• Aim of the exercise: Your reply should reproduce the data below without a single alteration, apart from dropping the images.

• Supplied information:
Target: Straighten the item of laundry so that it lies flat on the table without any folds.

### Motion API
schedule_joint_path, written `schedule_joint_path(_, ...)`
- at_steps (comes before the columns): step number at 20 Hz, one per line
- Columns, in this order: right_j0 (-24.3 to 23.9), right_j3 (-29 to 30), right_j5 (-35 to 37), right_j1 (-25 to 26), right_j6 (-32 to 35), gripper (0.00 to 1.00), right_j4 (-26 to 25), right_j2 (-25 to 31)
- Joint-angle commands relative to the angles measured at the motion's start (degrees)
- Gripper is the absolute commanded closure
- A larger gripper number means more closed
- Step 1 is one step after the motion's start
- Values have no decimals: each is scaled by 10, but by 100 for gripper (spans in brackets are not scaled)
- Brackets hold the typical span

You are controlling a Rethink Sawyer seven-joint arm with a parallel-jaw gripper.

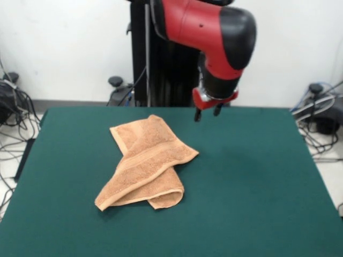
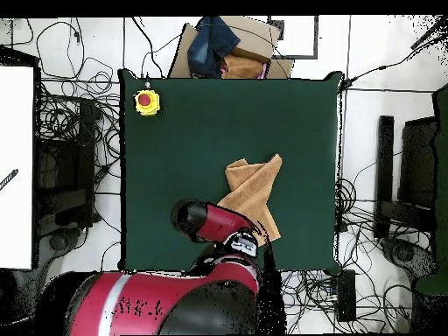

• Written reply:
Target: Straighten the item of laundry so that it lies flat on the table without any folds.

### Motion API
schedule_joint_path, written `schedule_joint_path(_, ...)`
- at_steps (comes before the columns): step number at 20 Hz, one per line
- Columns, in this order: right_j0 (-24.3 to 23.9), right_j3 (-29 to 30), right_j5 (-35 to 37), right_j1 (-25 to 26), right_j6 (-32 to 35), gripper (0.00 to 1.00), right_j4 (-26 to 25), right_j2 (-25 to 31)
- Joint-angle commands relative to the angles measured at the motion's start (degrees)
- Gripper is the absolute commanded closure
- A larger gripper number means more closed
- Step 1 is one step after the motion's start
- Values have no decimals: each is scaled by 10, but by 100 for gripper (spans in brackets are not scaled)
- Brackets hold the typical span

You are controlling a Rethink Sawyer seven-joint arm with a parallel-jaw gripper.

No further work remains on the exercise.